● **Work to complete**
Within the data below, find the string "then" and return each line where it occurs.

[Records from a dataset]
*** Block opens ***

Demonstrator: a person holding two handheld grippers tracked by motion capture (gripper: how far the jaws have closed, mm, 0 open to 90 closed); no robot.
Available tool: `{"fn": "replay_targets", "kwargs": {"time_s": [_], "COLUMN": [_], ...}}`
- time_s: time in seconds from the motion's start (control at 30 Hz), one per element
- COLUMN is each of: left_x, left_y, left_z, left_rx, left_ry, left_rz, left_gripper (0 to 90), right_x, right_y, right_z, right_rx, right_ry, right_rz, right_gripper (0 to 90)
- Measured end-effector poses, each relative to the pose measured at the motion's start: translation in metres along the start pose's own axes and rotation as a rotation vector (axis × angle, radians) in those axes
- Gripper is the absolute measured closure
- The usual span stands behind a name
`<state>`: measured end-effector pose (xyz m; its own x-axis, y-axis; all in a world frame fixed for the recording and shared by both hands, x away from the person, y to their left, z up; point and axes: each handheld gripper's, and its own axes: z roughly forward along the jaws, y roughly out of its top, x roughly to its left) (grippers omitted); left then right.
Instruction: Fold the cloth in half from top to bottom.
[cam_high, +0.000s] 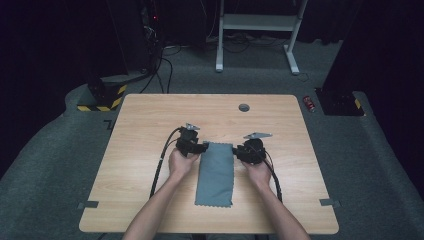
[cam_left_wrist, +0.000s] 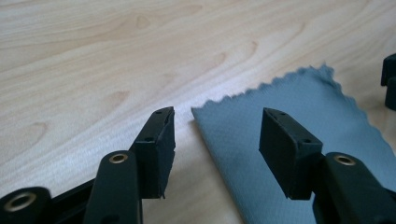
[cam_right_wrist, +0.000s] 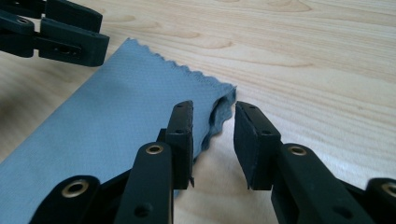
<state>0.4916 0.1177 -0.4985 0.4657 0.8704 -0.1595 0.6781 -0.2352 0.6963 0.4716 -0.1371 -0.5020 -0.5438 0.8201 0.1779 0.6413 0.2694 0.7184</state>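
Note:
A grey cloth (cam_high: 216, 175) with pinked edges lies folded in a long strip on the wooden table (cam_high: 145, 125), running from the middle toward the person. My left gripper (cam_high: 203, 146) rests at its far left corner. In the left gripper view that gripper (cam_left_wrist: 219, 120) is open, its jaws straddling the corner of the cloth (cam_left_wrist: 243, 140). My right gripper (cam_high: 236, 150) sits at the far right corner. It (cam_right_wrist: 214, 116) is open with a narrower gap, and the doubled edge of the cloth (cam_right_wrist: 116, 102) bulges up between its jaws. The left gripper (cam_right_wrist: 70, 39) shows beyond.
A round grommet (cam_high: 244, 107) sits in the table's far middle. Tape pieces (cam_high: 88, 204) mark the near corners. On the carpet lie a red can (cam_high: 309, 103), a yellow-and-black striped base (cam_high: 102, 97) with cables, and a white desk frame (cam_high: 260, 30) behind.

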Motion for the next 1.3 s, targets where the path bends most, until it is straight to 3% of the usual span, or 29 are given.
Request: {"fn": "replay_targets", "kwargs": {"time_s": [0.2,0.33,0.43,0.7,0.77,0.83,1.0,1.3], "left_x": [0.006,0.006,0.003,-0.003,-0.007,-0.009,-0.009,-0.012], "left_y": [-0.001,0.0,0.001,0.002,0.001,0.002,0.002,0.002], "left_z": [0.011,0.014,0.018,0.021,0.022,0.022,0.022,0.022], "left_rx": [0.043,0.049,0.05,0.054,0.061,0.064,0.061,0.065], "left_ry": [0.026,0.028,0.025,0.064,0.086,0.094,0.067,0.023], "left_rz": [0.0,0.004,0.004,0.062,0.101,0.111,0.133,0.142], "left_gripper": [45.9,45.6,45.6,49.6,50.5,52.1,59.4,77.9], "right_x": [-0.001,-0.001,-0.003,0.002,0.003,0.004,0.005,0.006], "right_y": [0.008,0.01,0.013,0.017,0.017,0.017,0.016,0.016], "right_z": [0.013,0.017,0.025,0.036,0.037,0.037,0.037,0.038], "right_rx": [0.02,0.011,0.036,0.056,0.053,0.057,0.067,0.075], "right_ry": [-0.026,-0.05,-0.066,-0.096,-0.115,-0.124,-0.14,-0.089], "right_rz": [0.023,0.032,0.045,0.004,-0.012,-0.027,-0.062,-0.081], "right_gripper": [65.7,64.8,63.5,63.3,64.9,66.1,71.8,87.5]}}
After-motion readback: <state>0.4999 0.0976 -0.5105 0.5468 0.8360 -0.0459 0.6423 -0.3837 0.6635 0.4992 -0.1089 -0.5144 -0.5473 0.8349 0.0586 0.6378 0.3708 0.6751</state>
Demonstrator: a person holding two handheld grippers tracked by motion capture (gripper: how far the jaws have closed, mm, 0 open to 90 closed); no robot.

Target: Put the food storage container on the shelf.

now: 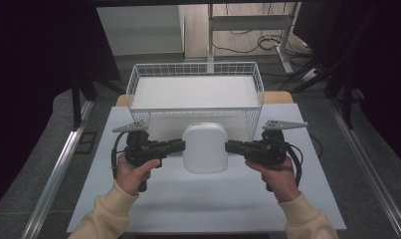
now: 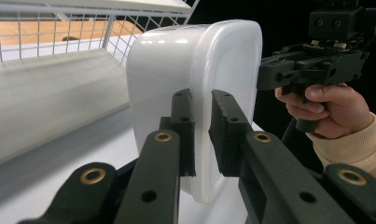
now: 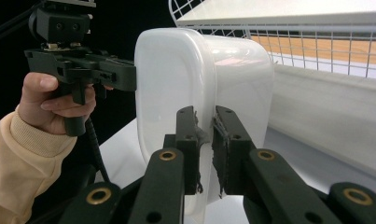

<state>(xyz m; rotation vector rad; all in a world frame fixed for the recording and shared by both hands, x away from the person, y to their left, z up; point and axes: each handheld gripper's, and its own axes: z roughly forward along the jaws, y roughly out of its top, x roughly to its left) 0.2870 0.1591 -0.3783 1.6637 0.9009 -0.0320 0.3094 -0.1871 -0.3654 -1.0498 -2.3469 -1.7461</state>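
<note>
Gripping of white, round-cornered plastic container (image 1: 205, 148) from both sides, at middle of white table top (image 1: 208, 209), just in front of white wire basket (image 1: 195, 89) at far edge.

Left gripper (image 1: 180, 145): black, two-jaw, held in left hand (image 1: 132, 172). Jaws drawn in narrow on left rim of container; in left gripper view (image 2: 202, 133), rim seen between both pads, pads pressed against it.

Right gripper (image 1: 230, 146): black, two-jaw, held in right hand (image 1: 280, 175). Jaws likewise narrow, clamped on right rim of container; in right gripper view (image 3: 205, 149), thin rim edge seen pinched between worn pads.

Container position: seen broad face up from high view, between both grippers, roughly level with both. Near side just short of basket front wall; touching or apart cannot be told from high view. Gripper views: container turned on edge relative to each camera, basket wall (image 2: 59, 32) directly behind it.

Basket: rectangular, white wire mesh, flat white liner inside, standing on far part of table, well apart from near edge.

Cream sleeves (image 1: 106, 214) entering from near edge, one on each forearm. Grey three-cornered plates (image 1: 131, 127) on top of both grippers, pointing outward toward left and right table edges.
</note>
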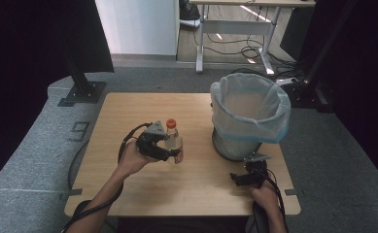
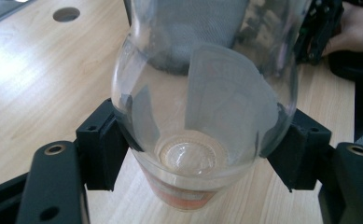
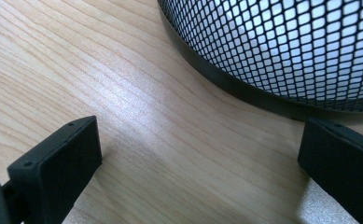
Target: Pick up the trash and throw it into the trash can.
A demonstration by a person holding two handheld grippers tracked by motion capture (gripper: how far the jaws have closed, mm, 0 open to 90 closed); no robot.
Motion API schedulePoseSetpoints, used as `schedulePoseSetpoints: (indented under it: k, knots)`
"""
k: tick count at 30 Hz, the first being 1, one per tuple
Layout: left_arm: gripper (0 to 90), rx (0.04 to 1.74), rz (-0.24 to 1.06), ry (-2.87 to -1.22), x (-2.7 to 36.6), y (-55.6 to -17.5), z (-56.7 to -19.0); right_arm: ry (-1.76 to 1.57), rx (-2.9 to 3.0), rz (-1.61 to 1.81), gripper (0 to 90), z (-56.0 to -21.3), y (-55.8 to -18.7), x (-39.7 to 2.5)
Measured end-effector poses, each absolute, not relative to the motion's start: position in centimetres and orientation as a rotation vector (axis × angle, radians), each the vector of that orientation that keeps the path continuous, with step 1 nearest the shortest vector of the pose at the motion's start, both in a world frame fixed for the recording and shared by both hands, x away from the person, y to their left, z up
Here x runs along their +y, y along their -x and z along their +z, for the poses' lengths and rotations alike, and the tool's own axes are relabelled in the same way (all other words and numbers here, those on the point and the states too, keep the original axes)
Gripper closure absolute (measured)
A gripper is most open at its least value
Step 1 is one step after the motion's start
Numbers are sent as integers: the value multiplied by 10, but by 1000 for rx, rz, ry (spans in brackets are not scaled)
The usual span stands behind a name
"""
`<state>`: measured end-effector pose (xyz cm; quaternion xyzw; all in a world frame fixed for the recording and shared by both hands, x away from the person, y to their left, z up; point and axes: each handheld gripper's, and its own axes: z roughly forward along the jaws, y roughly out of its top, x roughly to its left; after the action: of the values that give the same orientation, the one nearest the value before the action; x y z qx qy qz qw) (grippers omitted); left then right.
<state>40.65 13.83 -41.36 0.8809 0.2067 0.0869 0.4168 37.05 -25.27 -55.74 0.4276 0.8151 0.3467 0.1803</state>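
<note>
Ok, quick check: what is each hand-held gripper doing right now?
Left hand-held gripper: closed on the clear plastic bottle.
Right hand-held gripper: open, holding nothing, beside the mesh bin.

- Left forearm (image 1: 110,187): enters from the near edge and angles toward the far right, wrist raised above the surface.
- Left hand (image 1: 130,160): wrapped around the body of the left gripper (image 1: 174,154).
- Left gripper: jaws point right, closed against both sides of an object held clear of the surface.
- Right hand (image 1: 266,193): low at the near right.
- Right gripper (image 1: 236,178): points left, jaws spread wide, nothing between them.
</note>
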Motion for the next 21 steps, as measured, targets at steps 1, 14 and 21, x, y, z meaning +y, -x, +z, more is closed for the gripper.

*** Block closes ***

● **Answer to this exercise**
`<state>`: measured end-effector pose (xyz m; its own x-axis, y-axis; all in a world frame fixed for the recording and shared by both hands, x away from the person, y to their left, z up; point and axes: each handheld gripper's, and its own axes: z roughly forward along the jaws, y roughly out of its top, x roughly to its left) (grippers omitted); left then right.
`<state>`: measured end-effector pose (xyz cm; quaternion xyzw; all in a world frame fixed for the recording and shared by both hands, x away from the person, y to their left, z up; point and axes: each handheld gripper's, and its own axes: z roughly forward along the jaws, y roughly out of its top, x roughly to its left; after the action: of the values that give the same orientation, the one nearest the value before the action; x y z qx qy qz qw) (grippers omitted); left then right.

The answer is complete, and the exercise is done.